Wednesday, 2 December 2009

The Judy

My very bestest buddy Judy has just spent 6 days with us.

Prior to arriving we had weeks of angst and changing minds about whether she should come now or in the new year. She's too busy, she's too indecisive....take your pick, but every day she veered wildly from coming and not coming . Eventually she booked a few days before flying leaving me in a bit of a panic about what we'd do and where we'd go. Of course, at worst we'd resort to lolling around drinking which is our natural position.

I thought 2 'big' trips out would suffice with shorter trips around the area in between. So, on Friday we went to Montreal for the afternoon. We met Stuart for lunch and a few drinks. Shopped for about half an hour then found a bar and sat there until it was time to get the train. So, we didn't see much of Montreal but to be fair it rained all day. On Saturday we went to Ottawa. We barely caught the train (Stuart's fault although I was too nice to suggest this outright but he knows) and after we settled in our seats Judy ordered wine. The nice train man told us it wasn't legal to sell us alcohol before 11am.

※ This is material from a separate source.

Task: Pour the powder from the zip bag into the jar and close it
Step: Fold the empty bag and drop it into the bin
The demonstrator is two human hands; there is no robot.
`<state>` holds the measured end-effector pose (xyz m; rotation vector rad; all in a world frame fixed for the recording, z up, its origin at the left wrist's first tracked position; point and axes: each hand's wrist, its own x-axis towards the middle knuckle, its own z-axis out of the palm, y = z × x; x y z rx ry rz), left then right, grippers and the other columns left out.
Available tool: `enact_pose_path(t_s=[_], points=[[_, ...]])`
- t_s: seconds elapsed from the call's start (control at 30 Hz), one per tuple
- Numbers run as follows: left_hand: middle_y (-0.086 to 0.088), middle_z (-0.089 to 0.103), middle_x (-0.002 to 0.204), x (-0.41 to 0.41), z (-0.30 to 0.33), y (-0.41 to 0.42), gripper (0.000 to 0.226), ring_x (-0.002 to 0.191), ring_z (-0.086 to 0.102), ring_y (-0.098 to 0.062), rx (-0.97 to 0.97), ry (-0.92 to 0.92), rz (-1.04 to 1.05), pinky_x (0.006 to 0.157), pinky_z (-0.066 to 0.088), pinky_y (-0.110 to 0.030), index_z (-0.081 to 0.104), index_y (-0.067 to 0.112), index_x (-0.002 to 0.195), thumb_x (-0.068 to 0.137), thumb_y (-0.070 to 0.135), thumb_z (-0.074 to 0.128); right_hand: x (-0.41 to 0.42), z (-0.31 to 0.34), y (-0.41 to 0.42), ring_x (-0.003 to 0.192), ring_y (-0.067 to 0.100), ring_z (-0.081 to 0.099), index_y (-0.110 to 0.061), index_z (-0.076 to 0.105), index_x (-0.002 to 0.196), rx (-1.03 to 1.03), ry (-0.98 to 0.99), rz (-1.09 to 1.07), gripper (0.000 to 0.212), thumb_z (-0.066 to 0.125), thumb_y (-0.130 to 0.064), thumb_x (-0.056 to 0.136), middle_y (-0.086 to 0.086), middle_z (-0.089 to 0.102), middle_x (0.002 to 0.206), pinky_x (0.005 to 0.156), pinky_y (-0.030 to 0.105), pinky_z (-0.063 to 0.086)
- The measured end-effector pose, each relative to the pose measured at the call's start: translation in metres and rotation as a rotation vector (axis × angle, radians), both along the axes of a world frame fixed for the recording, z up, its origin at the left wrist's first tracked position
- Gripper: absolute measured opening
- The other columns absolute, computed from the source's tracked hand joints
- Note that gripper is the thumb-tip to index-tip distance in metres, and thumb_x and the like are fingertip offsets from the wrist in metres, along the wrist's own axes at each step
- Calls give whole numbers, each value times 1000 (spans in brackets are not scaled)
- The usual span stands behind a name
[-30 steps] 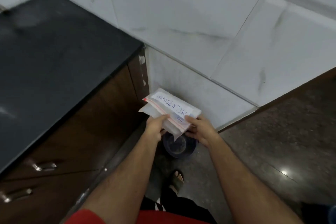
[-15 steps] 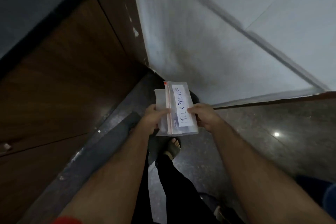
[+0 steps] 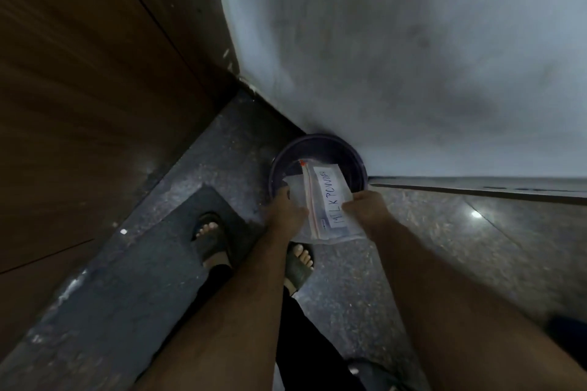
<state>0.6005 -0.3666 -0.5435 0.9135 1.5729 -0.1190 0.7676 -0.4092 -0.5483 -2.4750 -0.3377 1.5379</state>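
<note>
Bag point(image 3: 320, 200) held btwn both hands, label up, above a dark bin point(image 3: 355, 165) on the floor. Left hand point(image 3: 286, 214) pinches its left edge; right hand point(image 3: 365, 208) grips the right edge. Feet in sandals point(image 3: 209, 240) below.

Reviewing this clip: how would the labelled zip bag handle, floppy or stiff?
Probably floppy: the zip bag is thin clear plastic and looks flat, held by the left hand and right hand. Likely light, and possibly slippery.
</note>
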Motion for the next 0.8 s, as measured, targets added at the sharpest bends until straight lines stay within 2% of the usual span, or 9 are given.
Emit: enact_pose_path(t_s=[0.13,0.23,0.37,0.47,0.6,0.8], points=[[-14,45,151,10,-50,0,75,136,46,-32,6,-19,-150,110,41,-44,29,12,153,90,15,69,8,-54,3,97,34,68,3,72,106,-42,-59,129,23,62,3,86,17,71,103,89,44,59],[-17,50,147,17,-81,-1,72,133,50,-32,-5,-56,-204,106,45,-43,37,8,149,87,15,73,14,-90,12,99,34,67,3,71,106,-53,-89,228,21,65,1,86,19,71,105,89,43,58],[-19,48,148,26,-112,-1,63,135,46,-35,-5,-53,-302,108,43,-42,39,5,147,92,18,67,21,-124,29,109,36,64,5,65,121,-77,-101,372,35,68,-4,87,22,68,115,87,37,52],[-21,54,141,29,-122,1,49,131,50,-35,20,-37,-370,106,44,-41,50,0,136,93,19,65,21,-135,40,115,39,61,5,59,131,-70,-120,488,44,68,-6,89,24,65,125,86,37,48],[-16,46,151,25,-118,-2,62,137,45,-32,4,-65,-388,110,40,-39,44,3,147,94,23,68,19,-127,39,120,42,58,0,53,139,-77,-192,622,45,56,-3,94,25,62,130,95,42,49],[-15,57,140,5,-53,-7,48,129,53,-33,50,-80,-370,105,45,-40,54,4,137,93,19,67,2,-62,22,114,38,63,-6,58,135,-43,-249,693,41,51,1,95,22,67,123,98,44,52]])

Our day in Ottawa was pretty much like our day in Montreal; little shopping and much time spent in the pub, although the weather was just lip-freezingly cold and not raining this time. We did manage to get a couple of tourist photos in of the Houses of Parliament although this was down to the fact that the pub we were in was round the corner rather than us planning anything.

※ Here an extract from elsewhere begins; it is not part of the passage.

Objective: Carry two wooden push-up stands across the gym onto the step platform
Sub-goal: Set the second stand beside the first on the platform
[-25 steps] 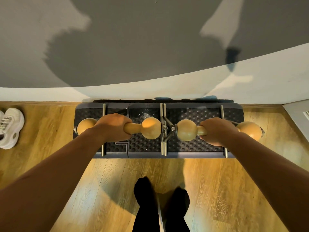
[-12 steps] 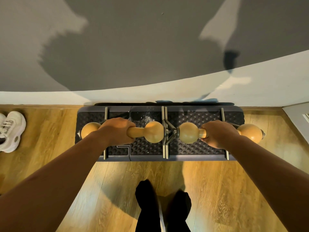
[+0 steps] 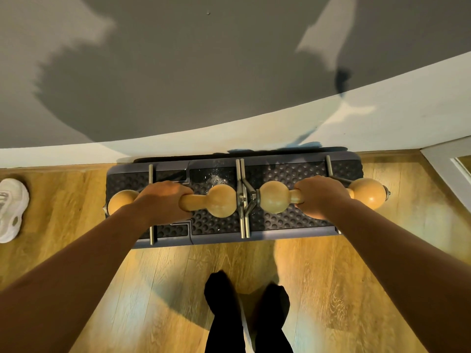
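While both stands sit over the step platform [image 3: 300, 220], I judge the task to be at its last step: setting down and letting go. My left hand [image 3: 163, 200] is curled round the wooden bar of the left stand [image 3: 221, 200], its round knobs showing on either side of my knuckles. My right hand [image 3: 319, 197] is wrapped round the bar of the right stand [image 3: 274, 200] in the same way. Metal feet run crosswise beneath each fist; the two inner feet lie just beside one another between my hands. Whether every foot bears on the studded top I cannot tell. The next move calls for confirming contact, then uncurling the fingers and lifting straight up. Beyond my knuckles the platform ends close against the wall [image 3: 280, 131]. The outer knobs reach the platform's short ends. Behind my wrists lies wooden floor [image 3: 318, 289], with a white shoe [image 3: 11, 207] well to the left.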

We got back safely but not without me leaving all my shopping on the train which was obviously Judy's fault.

Sunday, being a day of rest, meant a huge brunch at Mon Village followed by crap DVDs and a real fire. It was so hot in the house we could barely speak but I was determined to have a fire for Judy's visit whether she survived it or not. Judy spent the night awake with indigestion and, I suspect, some heat damage.

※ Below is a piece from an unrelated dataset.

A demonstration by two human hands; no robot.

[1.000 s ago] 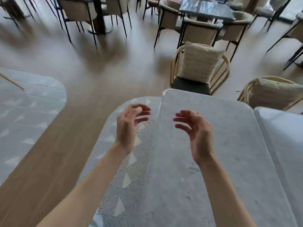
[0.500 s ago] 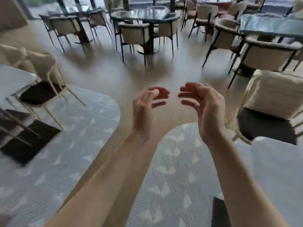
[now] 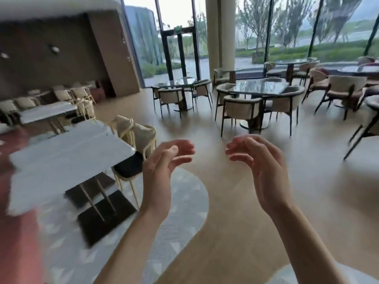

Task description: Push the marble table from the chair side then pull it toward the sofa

On Monday the snow I ordered arrived, transforming our neighbourhood into a winter wonderland. Judy was beside herself with excitement, taking photos and sending them to her son. She didn't much care that he didn't get them - it was the sending that mattered. We did some last minute shopping including us both buying identical singing dogs for Christmas. Incidentally, mine has a dodgy right paw and falls over mid way through his Christmas version of 'Shout'.

Judy left us yesterday and now the house is quiet and bereft of her pottering around in her nightie all morning drinking tea and asking impossible to answer questions about all things Canadian. 'What's the mortality rate on this road?' 'What does that big thing do?' 'Is that a telephone mast or a telegraph mast?' What????

Come back Judy. Your madness makes me appear sane.